The investigators aim to assess the performance of the Pivot program among adult smokers who also use other smoke-free nicotine products, with a focus on assessing trial feasibility, program acceptability, use and engagement, changes in attitudes towards switching from cigarettes to smoke-free nicotine products and changes in cigarette, nicotine product use, and carbon monoxide (CO) values over the course of the 26-week study, as well as participant feedback on the set-up, design, use experience, and impact of the program.

Enrollment

100 estimated patients

Sex

All

Ages

21 to 65 years old

Volunteers

Accepts Healthy Volunteers

Inclusion criteria

21-65 years of age
Smoke ≥ 5 CPD on ≥ 5 days per week
Have smoked cigarettes for ≥ the last 6 months
Current use of ≥1 reduced risk smoke-free nicotine product which includes e-cigarettes/vaping, oral nicotine pouch (ONP; ex. Zyn, On, Velo), or heat-not-burn (ex.
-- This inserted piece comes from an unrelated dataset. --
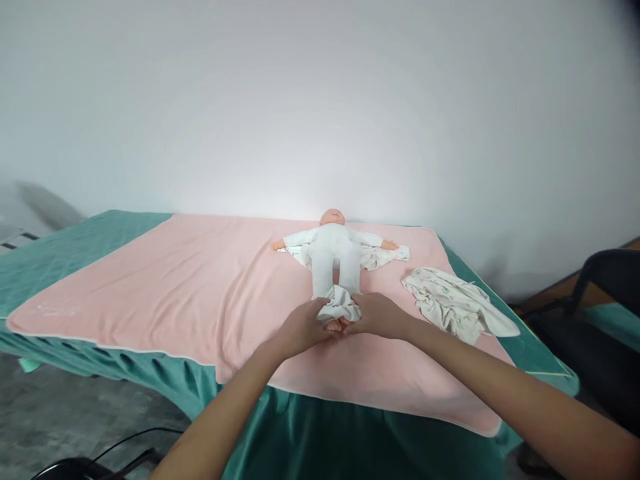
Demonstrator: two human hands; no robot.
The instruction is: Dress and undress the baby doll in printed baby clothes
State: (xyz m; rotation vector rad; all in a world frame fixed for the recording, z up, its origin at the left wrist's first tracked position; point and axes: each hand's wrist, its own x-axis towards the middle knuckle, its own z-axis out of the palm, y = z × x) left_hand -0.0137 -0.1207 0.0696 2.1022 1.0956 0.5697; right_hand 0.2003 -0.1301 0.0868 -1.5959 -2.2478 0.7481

IQOS, Glo, Ploom, Pulze)
Planning to quit cigarette smoking by switching to a reduced risk smoke-free nicotine product
Self-report of ≥ 1 past failed cigarette smoking quit attempt
Resident of the United States
Able to read and comprehend English
Owns and uses a smartphone compatible with the study app (iPhone 6 and above with operating system iOS 15 and above, or, Android 7.0 and above with operating system Android 7.0 and above)
Has daily internet access on smartphone
Comfortable downloading and using smartphone apps
Willing to sign the Informed Consent Form

Exclusion criteria

Pregnant or breast-feeding (self-report)
Use of other smoking cessation apps, coaching, classes, or quit programs at entry or within previous 30 days
Current use of nicotine replacement therapy (NRT), chewing tobacco or cigars
Smokes marijuana ≥ 4 days per week
Current enrollment in another clinical trial
Failure to provide contact or collateral information, and/or failure to verify email address
Participation in a previous study sponsored by Pivot Health Technologies Inc. (formerly Carrot Inc.)